Artikel 41 Algemene wijzigingsregels
41.1 Algemene wijziging
Burgemeester en wethouders zijn bevoegd de in het plan opgenomen bestemmingen te wijzigen ten behoeve van:
-
a. overschrijding van bestemmingsgrenzen, voor zover dit van belang is voor een technisch betere realisering van bestemmingen of bouwwerken dan wel voor zover dit noodzakelijk is in verband met de werkelijke toestand van het terrein. De overschrijding mag echter niet meer bedragen dan 3 meter en het bestemmingsvlak mag met niet meer dan 10% worden vergroot;
-
b. overschrijding van bestemmingsgrenzen en toestaan dat het beloop van wegen of de aansluiting van wegen onderling in geringe mate wordt aangepast, indien de verkeersveiligheid en/of –intensiteit daartoe aanleiding geeft. De overschrijding mag echter niet meer bedragen dan 3 meter en het bestemmingsvlak mag met niet meer dan 10% worden vergroot;
-
c. het aanpassen van opgenomen bepalingen in de voorafgaande artikelen, waarbij verwezen wordt naar bepalingen in wettelijke regelingen, indien deze wettelijke regelingen na het tijdstip van de tervisielegging van het ontwerpplan worden gewijzigd.

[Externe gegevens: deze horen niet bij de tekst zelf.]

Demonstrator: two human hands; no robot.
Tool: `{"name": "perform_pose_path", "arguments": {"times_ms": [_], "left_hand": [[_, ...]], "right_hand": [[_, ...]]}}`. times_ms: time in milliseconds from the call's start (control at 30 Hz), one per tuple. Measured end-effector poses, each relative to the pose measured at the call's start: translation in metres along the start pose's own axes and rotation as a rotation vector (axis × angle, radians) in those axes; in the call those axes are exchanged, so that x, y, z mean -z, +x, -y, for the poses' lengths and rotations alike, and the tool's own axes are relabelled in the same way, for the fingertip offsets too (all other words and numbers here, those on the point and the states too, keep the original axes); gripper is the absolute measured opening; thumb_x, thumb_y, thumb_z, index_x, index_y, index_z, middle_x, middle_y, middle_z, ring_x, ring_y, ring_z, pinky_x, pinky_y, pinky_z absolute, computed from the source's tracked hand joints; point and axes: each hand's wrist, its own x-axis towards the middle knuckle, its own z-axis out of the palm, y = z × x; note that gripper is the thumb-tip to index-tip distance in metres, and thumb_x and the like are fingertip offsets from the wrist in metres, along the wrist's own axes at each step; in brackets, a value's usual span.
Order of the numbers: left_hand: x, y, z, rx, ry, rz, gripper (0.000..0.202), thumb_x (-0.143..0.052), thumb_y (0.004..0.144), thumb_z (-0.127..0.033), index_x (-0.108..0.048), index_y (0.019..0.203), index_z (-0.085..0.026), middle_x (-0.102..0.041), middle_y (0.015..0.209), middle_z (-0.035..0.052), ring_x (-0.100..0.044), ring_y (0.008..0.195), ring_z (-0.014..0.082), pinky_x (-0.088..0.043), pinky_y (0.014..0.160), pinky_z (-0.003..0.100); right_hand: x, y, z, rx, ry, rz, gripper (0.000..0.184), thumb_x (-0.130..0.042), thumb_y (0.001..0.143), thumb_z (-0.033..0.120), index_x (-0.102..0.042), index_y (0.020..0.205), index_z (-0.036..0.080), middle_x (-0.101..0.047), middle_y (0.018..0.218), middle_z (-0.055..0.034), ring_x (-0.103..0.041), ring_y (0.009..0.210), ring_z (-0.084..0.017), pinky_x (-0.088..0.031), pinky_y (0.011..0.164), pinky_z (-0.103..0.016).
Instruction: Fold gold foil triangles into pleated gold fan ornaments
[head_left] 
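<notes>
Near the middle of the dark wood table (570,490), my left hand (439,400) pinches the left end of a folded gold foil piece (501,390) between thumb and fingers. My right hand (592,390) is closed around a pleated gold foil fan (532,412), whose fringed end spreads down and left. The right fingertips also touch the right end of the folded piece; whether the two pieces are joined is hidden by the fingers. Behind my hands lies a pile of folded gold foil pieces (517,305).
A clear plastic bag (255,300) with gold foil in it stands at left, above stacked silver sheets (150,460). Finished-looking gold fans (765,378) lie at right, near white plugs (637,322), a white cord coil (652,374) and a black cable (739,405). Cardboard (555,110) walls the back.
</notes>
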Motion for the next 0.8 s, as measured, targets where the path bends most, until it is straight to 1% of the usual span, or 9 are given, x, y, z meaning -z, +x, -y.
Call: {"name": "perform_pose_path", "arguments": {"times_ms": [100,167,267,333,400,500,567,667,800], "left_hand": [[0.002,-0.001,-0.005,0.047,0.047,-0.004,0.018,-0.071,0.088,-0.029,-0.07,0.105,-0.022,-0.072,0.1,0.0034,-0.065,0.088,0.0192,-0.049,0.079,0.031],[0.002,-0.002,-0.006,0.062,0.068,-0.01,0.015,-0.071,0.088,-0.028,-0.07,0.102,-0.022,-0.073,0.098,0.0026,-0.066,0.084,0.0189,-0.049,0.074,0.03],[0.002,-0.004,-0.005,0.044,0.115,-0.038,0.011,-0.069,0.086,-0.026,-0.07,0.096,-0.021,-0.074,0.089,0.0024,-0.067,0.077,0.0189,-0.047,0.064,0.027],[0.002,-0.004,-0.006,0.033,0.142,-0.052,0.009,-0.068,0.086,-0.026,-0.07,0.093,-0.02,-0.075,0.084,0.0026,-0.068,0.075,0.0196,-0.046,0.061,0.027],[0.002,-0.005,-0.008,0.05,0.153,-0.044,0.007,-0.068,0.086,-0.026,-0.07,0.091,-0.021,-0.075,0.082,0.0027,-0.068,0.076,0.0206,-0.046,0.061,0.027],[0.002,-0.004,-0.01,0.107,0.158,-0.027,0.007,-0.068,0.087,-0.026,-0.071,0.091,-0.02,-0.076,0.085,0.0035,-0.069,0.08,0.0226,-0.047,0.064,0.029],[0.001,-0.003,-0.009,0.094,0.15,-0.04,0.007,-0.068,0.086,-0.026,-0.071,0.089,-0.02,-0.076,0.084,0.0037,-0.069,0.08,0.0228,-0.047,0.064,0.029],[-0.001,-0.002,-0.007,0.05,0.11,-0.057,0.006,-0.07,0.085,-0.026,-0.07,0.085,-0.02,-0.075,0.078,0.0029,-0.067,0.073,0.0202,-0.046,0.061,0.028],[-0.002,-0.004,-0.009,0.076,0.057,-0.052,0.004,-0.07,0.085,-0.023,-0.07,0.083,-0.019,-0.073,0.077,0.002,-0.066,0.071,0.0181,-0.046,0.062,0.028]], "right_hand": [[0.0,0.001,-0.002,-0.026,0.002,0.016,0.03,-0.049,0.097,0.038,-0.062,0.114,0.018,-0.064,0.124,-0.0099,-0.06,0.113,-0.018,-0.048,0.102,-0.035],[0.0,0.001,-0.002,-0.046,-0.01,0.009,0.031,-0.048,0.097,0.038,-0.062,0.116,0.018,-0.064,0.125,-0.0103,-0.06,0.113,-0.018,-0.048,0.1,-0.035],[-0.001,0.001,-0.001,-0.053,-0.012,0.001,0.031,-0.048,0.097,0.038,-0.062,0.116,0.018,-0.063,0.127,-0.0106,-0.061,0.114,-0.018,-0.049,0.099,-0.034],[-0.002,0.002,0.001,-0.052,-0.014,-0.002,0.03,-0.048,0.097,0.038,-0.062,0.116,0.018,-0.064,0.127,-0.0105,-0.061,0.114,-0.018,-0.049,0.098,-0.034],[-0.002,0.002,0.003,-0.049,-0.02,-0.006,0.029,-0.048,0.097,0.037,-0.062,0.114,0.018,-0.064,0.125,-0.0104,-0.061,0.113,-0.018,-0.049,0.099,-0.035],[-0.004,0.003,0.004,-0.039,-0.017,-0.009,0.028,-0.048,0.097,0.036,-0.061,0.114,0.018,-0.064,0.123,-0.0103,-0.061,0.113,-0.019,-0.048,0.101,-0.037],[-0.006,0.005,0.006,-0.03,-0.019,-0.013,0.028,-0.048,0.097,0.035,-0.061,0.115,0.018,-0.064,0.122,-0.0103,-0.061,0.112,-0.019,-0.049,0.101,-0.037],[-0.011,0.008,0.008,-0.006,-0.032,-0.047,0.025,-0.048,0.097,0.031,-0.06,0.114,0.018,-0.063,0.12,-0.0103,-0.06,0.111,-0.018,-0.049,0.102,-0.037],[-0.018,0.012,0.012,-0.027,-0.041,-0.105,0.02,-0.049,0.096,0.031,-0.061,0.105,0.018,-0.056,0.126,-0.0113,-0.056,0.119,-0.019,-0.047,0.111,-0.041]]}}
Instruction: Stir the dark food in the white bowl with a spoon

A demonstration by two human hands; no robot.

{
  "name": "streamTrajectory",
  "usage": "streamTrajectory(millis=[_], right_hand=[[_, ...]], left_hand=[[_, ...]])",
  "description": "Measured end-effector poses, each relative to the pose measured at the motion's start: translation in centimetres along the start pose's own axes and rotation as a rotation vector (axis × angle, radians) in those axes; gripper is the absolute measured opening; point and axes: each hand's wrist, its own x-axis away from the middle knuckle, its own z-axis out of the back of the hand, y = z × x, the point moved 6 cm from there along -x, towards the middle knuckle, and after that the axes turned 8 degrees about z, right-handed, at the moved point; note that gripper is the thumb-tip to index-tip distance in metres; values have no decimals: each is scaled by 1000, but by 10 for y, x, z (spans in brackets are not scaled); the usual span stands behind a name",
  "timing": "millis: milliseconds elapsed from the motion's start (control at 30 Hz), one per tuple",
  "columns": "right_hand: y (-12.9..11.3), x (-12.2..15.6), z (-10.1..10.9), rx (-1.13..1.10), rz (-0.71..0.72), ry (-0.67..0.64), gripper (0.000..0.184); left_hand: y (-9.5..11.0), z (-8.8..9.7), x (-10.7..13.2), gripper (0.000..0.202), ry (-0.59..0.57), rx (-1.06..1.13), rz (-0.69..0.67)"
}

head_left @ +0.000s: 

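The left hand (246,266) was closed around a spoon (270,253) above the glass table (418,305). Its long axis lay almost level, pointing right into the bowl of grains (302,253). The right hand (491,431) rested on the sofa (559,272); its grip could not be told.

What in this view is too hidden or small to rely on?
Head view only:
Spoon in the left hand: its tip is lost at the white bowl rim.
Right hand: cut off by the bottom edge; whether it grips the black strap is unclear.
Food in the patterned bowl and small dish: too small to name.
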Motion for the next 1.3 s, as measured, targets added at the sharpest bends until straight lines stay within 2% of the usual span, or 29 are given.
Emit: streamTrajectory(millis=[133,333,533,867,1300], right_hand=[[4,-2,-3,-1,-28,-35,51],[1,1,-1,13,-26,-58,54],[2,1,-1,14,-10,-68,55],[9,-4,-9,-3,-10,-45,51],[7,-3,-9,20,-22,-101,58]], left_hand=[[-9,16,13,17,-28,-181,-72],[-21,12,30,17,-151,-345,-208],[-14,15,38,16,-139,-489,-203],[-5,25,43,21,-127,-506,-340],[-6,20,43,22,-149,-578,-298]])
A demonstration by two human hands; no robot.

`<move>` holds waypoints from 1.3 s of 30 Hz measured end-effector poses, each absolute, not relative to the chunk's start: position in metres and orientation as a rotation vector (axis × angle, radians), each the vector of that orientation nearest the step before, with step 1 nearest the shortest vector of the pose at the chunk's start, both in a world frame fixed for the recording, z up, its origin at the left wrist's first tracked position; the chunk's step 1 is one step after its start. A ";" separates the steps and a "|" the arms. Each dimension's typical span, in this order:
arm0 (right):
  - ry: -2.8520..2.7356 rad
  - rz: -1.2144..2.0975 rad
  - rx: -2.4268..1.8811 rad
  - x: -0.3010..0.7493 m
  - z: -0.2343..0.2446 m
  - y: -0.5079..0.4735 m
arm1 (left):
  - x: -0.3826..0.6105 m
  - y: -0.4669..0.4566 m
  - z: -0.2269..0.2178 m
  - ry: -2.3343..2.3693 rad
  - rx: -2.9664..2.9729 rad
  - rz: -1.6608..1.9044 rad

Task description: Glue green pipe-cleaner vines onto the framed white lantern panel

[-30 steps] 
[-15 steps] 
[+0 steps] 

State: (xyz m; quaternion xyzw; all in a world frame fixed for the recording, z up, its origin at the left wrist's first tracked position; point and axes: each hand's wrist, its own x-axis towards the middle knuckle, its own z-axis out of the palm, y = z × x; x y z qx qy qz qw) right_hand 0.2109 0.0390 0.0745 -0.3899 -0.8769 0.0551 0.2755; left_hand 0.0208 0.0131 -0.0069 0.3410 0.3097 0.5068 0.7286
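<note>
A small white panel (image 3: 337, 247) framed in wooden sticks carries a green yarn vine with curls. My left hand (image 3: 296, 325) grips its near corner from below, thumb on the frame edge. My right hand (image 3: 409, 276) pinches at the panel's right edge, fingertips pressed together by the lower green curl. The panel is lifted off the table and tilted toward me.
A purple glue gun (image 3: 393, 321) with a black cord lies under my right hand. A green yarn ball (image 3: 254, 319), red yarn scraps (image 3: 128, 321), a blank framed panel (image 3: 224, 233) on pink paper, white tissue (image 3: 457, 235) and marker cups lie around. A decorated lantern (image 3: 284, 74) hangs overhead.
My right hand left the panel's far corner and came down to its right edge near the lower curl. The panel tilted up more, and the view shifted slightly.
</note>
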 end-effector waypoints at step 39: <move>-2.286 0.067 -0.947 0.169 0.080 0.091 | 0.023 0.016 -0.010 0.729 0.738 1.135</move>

41.2 Wijziging ten behoeve van ontwikkeling van Natuur
Burgemeester en wethouders zijn bevoegd de in het plan opgenomen bestemmingen te wijzigen in de bestemmingen Bos, Natuur en/of Water, mits wordt voldaan aan de volgende voorwaarden:
-
a. aangetoond is dat een aaneengesloten natuurgebied van voldoende omvang en zodanige begrenzing kan ontstaan;
-
b. aangetoond is dat de aangrenzende/omringende gronden, met een blijvende agrarische bodemexploitatie, doelmatig als zodanig geëxploiteerd kunnen blijven worden;
-
c. de regels van de bestemmingen Bos, Natuur en/of Water worden van overeenkomstige toepassing verklaard met dien verstande dat wanneer gewijzigd wordt in de bestemming Water dit uitsluitend ten behoeve van de beekdalontwikkeling mag geschieden. In geval de bestemming gewijzigd wordt in de bestemming Bos, mogen de gronden niet ten behoeve van bosbouw worden aangewend.
41.3 Wijzigen van de bestemming binnen de aanduiding 'landgoederen'
Burgemeester en wethouders zijn bevoegd de onderliggende bestemmingen ter plaatse van de aanduiding 'landgoederen' te wijzigen in Agrarisch met waarden - Kampen- of hoevenlandschap, Recreatie, Wonen -2 en Wonen-3 met bouwvlak, mits wordt voldaan aan de volgende voorwaarden:
-
a. de gronden zijn gelegen binnen de aanduiding 'landgoederen';
-
b. het betreft een uitruil van bestemmingen binnen de aanduiding 'landgoederen';
-
c. geen wezenlijke wijziging van de uiterlijke verschijningsvorm van de betreffende bebouwing inhouden;
-
d. geen opslag van goederen in de open lucht inhouden of met zich meebrengen, en;
-
e. in vergelijking met het voormalige gebruik geen onevenredige verkeersbelasting op aangrenzende wegen en paden met zich meebrengen;
-
f. het bepaalde in artikel 4, 17, 26 en 27 is van overeenkomstige toepassing;
-
g. de uitbreidingsmogelijkheden van omliggende, bestaande agrarische bedrijven mogen door de wijziging niet onevenredig worden aangetast;
-
h. het aantal woningen binnen het bouwvlak niet mag worden vergroot
-
i. de oppervlakte van de bestemmingen mag niet vergroot worden;
-
j. de verandering is milieuhygiënisch aanvaardbaar.